### MATERIAL PROVIDED
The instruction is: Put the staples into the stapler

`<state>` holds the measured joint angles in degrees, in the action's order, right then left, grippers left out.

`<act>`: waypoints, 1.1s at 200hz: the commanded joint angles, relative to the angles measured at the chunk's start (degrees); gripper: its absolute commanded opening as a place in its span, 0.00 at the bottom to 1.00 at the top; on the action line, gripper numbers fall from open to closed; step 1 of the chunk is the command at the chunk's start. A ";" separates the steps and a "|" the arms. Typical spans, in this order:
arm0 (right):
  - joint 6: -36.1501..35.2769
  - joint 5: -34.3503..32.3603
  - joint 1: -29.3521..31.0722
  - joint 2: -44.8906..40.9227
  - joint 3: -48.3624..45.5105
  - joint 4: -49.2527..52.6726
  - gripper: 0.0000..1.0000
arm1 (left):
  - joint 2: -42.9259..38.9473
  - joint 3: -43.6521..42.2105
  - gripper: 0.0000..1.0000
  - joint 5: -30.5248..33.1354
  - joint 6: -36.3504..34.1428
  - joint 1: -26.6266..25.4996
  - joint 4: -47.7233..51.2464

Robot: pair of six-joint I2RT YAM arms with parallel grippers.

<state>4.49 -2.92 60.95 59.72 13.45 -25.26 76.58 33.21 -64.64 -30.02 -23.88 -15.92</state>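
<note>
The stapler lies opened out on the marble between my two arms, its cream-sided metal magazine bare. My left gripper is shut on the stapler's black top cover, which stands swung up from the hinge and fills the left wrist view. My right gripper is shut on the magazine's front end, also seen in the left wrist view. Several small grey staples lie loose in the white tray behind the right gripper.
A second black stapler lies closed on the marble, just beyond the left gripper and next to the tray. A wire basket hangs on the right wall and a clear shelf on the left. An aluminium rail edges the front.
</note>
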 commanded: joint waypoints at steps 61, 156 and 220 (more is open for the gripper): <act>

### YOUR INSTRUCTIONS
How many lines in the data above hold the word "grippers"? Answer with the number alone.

### EXERCISE RESPONSE
2